3. **`load_signals` + `load_childs` run on every step**, even for FSMs that never await or
   spawn. Two wasted round-trips for the common machine; gate them behind
   `use GenDurable.FSM, awaits: true, childs: true`. The last remaining F4 step.

---

## 7. Optimization backlog — ordered by payoff

1. ✅ **Collapse the outcome transaction into one CTE statement** — done (F4): a 4–5-stmt
   `BEGIN … COMMIT` became one data-modifying CTE, ~4 round-trips → 1, the biggest single
   win on the hot path. Asserted single-statement in `test/perf_test.exs`.
2. **Gate `load_signals` / `load_childs` on FSM capability flags** — ~2 round-trips → 0
   for plain machines. Takes a plain `:next` step from ~3 round-trips to ~1.
3. **Picker sharding by key hash** — removes the hot-key skip cost (limit #1).
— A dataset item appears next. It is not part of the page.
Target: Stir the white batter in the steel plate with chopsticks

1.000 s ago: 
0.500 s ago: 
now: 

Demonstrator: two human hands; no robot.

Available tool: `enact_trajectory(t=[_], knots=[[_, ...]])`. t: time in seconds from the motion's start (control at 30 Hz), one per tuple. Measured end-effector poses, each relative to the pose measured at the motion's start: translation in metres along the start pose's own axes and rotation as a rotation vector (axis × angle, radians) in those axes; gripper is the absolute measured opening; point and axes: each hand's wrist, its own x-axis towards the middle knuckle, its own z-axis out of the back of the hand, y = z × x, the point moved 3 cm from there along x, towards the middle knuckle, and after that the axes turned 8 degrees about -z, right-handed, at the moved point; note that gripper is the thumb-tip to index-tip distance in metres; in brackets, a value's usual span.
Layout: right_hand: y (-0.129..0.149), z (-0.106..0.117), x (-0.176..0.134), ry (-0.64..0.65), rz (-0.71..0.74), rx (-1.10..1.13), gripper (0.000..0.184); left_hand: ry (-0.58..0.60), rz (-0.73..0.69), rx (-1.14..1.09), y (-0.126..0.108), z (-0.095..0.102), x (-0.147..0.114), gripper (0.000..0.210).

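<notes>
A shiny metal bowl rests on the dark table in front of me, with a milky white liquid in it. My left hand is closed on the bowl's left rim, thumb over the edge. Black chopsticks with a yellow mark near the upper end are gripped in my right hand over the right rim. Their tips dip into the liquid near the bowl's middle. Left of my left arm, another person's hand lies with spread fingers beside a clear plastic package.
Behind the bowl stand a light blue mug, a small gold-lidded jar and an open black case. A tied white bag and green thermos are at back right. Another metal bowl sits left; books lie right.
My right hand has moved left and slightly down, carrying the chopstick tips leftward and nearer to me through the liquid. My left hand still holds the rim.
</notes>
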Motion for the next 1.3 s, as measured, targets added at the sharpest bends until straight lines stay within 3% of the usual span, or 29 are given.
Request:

Together (1)+(2) take a plain `:next` step from ~6 round-trips to ~1–2.

---

## 8. Reproducing these numbers

The dataset and every `EXPLAIN` above were produced in the devcontainer Postgres. To
regenerate: bring up the stack (`make up`), then in `docker compose … exec db psql -U
postgres`, create a scratch database, apply the v1 DDL from
`lib/gen_durable/migration.ex` verbatim, seed with `generate_series` (700k terminal /
200k runnable non-partitioned / 80k distinct-key / 15k hot-key / 5k executing / 50k
signals), `ANALYZE`, and run `EXPLAIN (ANALYZE, BUFFERS)` on each statement from
`lib/gen_durable/queries.ex`. Wrap mutating statements in `BEGIN; … ; ROLLBACK;` so the
plan executes without changing the dataset. Run each twice and read the second (warm).